Il Full Employment Act del 1946 ha cercato di rafforzare i guadagni economici per l'economia degli Stati Uniti che erano il risultato della massiccia spesa pubblica durante la seconda guerra mondiale (1939-1945). Applicando la teoria dell'economista britannico John Maynard Keynes, che sosteneva che un'intensa spesa pubblica fosse necessaria per porre fine alla depressione economica, il presidente Harry S. Truman (1945-1953) propose un programma in 21 punti nel 1945 per rilanciare l'economia degli Stati Uniti. Il piano richiedeva una legislazione sulla piena occupazione, un aumento del salario minimo e migliori prestazioni di disoccupazione e previdenza sociale, nonché assistenza abitativa. Truman credeva che il disegno di legge avrebbe assicurato che il paese non sarebbe scivolato di nuovo nella depressione perché ha permesso l'avvio di azioni correttive, come tagli alle tasse e programmi di spesa se gli indicatori economici si fossero spostati al ribasso.
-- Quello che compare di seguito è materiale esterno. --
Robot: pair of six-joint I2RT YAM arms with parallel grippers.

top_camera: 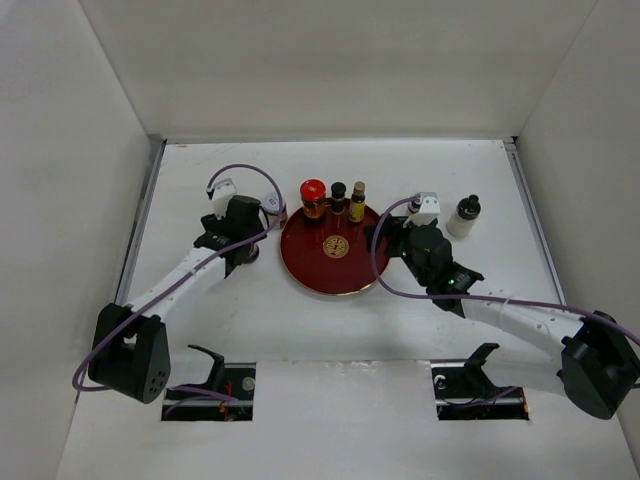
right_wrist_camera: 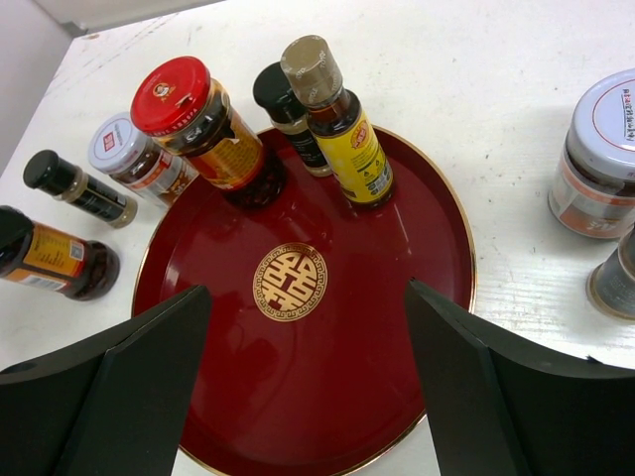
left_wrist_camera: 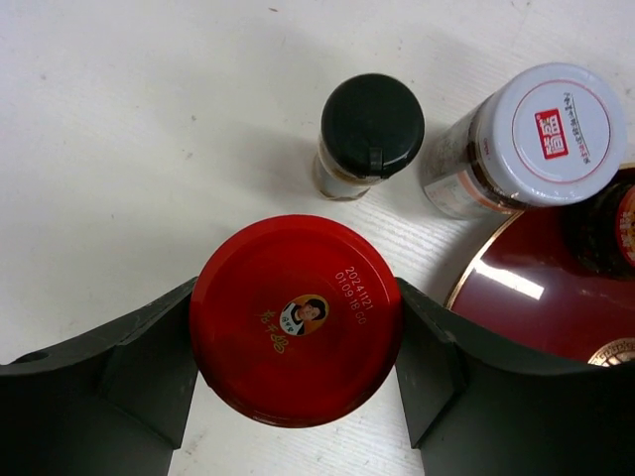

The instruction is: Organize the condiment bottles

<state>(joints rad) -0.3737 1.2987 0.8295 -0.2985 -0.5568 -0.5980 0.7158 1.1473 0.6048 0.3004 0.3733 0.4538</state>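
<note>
My left gripper (left_wrist_camera: 298,297) is shut on a red-capped jar (left_wrist_camera: 296,319) that stands on the table left of the dark-red tray (left_wrist_camera: 536,297). Just beyond it are a small black-capped bottle (left_wrist_camera: 370,129) and a white-lidded jar (left_wrist_camera: 551,124). At the tray's far edge stand another red-capped jar (right_wrist_camera: 193,114), a black-capped bottle (right_wrist_camera: 283,104) and a slim amber bottle (right_wrist_camera: 342,129). My right gripper (right_wrist_camera: 308,288) hangs open above the tray (right_wrist_camera: 327,377) with nothing between its fingers. A white-bodied bottle (top_camera: 464,216) stands far right.
Right of the tray stands a second white-lidded jar (right_wrist_camera: 605,149), with a grey-topped container (right_wrist_camera: 617,283) cut off by the frame beside it. White walls enclose the table on three sides. The left arm (top_camera: 190,270) and the right arm (top_camera: 520,315) reach in from the near edge.
</note>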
Il Full Employment Act, come inizialmente proposto, ha ottenuto il forte sostegno dei lavoratori e dei politici liberali, ma è stato ferocemente contrastato dall'industria. La National Association of Manufacturers ha condannato il disegno di legge come misura socialista e ha sostenuto che l'intervento del governo minaccerebbe la libera impresa. Per placare la comunità imprenditoriale, il Congresso ha tagliato diversi elementi chiave del disegno di legge prima di approvare finalmente una versione gravemente troncata della proposta di legge di Truman. Il Full Employment Act approvato dal Congresso nel 1946 creò un Council of Economic Advisers per riferire al presidente, ma non riuscì ad autorizzare l'intervento del governo per mantenere la piena occupazione quando gli indicatori economici segnalavano una recessione. Invece di dare al governo il ruolo forte che Truman voleva, l'atto gli ha consentito solo un ruolo modesto nella pianificazione economica.